Material provided ->
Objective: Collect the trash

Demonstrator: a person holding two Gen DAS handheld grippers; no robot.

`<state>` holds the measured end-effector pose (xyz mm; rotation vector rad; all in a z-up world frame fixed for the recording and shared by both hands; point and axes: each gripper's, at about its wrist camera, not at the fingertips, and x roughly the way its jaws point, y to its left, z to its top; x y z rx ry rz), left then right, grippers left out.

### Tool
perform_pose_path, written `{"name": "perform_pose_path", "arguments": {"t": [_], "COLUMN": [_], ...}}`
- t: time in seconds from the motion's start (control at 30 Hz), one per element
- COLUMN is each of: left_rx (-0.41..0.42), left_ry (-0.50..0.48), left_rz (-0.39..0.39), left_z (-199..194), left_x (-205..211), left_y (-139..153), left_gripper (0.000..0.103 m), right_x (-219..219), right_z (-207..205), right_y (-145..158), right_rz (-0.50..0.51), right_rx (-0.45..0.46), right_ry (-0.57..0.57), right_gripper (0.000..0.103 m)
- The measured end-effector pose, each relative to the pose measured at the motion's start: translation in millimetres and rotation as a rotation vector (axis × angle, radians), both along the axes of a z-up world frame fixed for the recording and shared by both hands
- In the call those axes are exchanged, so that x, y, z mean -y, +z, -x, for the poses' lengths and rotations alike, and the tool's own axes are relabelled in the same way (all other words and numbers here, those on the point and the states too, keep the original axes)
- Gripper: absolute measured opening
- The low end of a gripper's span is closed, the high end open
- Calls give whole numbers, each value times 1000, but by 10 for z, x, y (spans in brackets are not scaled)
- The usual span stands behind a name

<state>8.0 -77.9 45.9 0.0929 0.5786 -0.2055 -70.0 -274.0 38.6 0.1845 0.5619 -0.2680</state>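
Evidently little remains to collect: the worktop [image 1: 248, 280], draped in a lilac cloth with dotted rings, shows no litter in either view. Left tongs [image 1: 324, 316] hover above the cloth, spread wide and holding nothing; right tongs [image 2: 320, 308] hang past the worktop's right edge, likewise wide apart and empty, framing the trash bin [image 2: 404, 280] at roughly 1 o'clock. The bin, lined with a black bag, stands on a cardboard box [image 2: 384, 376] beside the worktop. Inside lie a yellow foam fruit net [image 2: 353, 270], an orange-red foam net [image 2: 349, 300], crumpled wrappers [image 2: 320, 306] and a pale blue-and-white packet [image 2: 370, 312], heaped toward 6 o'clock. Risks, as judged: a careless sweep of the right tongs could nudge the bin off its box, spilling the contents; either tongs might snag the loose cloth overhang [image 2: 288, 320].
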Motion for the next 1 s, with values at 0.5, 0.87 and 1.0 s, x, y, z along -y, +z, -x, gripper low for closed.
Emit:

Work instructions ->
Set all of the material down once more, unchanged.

Result of the exercise ->
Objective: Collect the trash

Demonstrator: a person holding two Gen DAS handheld grippers; no robot.

`<state>` holds the measured end-effector pose (xyz mm; rotation vector rad; all in a z-up world frame fixed for the recording and shared by both hands; point and axes: each gripper's, at about its wrist camera, not at the fingertips, and x roughly the way its jaws point, y to its left, z to its top; x y z rx ry rz), left then right, grippers left out.

### Tool
perform_pose_path, written `{"name": "perform_pose_path", "arguments": {"t": [_], "COLUMN": [_], ...}}`
- t: time in seconds from the motion's start (control at 30 Hz), one per element
- COLUMN is each of: left_rx (-0.41..0.42), left_ry (-0.50..0.48), left_rz (-0.39..0.39), left_z (-199..194), left_x (-205..211), left_y (-139..153), left_gripper (0.000..0.103 m), right_x (-219..219), right_z (-207..205), right_y (-145..158), right_rz (-0.50..0.51), right_rx (-0.45..0.46), right_ry (-0.57..0.57), right_gripper (0.000..0.103 m)
- The measured end-effector pose, each relative to the pose measured at the motion's start: translation in millimetres and rotation as a rotation vector (axis × angle, radians), both along the axes of a z-up world frame fixed for the recording and shared by both hands
- In the call those axes are exchanged, so that x, y, z mean -y, +z, -x, for the poses' lengths and rotations alike, and the tool's own axes are relabelled in the same way (all other words and numbers here, those on the point and the states too, keep the original axes)
- Gripper: absolute measured opening
- The low end of a gripper's span is closed, the high end open
- Calls give whole numbers, each value times 1000, but by 10 for z, x, y (spans in brackets are not scaled)
- The usual span stands behind a name

<state>8.0 -77.9 45.9 0.0929 0.5786 -0.2055 -70.0 -274.0 38.6 0.1845 0.5619 -0.2680</state>
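Evidently little remains to collect: the worktop [image 1: 248, 280], draped in a lilac cloth with dotted rings, shows no litter in either view. Left tongs [image 1: 324, 316] hover above the cloth, spread wide and holding nothing; right tongs [image 2: 320, 308] hang past the worktop's right edge, likewise wide apart and empty, framing the trash bin [image 2: 404, 280] at roughly 1 o'clock. The bin, lined with a black bag, stands on a cardboard box [image 2: 384, 376] beside the worktop. Inside lie a yellow foam fruit net [image 2: 353, 270], an orange-red foam net [image 2: 349, 300], crumpled wrappers [image 2: 320, 306] and a pale blue-and-white packet [image 2: 370, 312], heaped toward 6 o'clock. Risks, as judged: a careless sweep of the right tongs could nudge the bin off its box, spilling the contents; either tongs might snag the loose cloth overhang [image 2: 288, 320].
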Motion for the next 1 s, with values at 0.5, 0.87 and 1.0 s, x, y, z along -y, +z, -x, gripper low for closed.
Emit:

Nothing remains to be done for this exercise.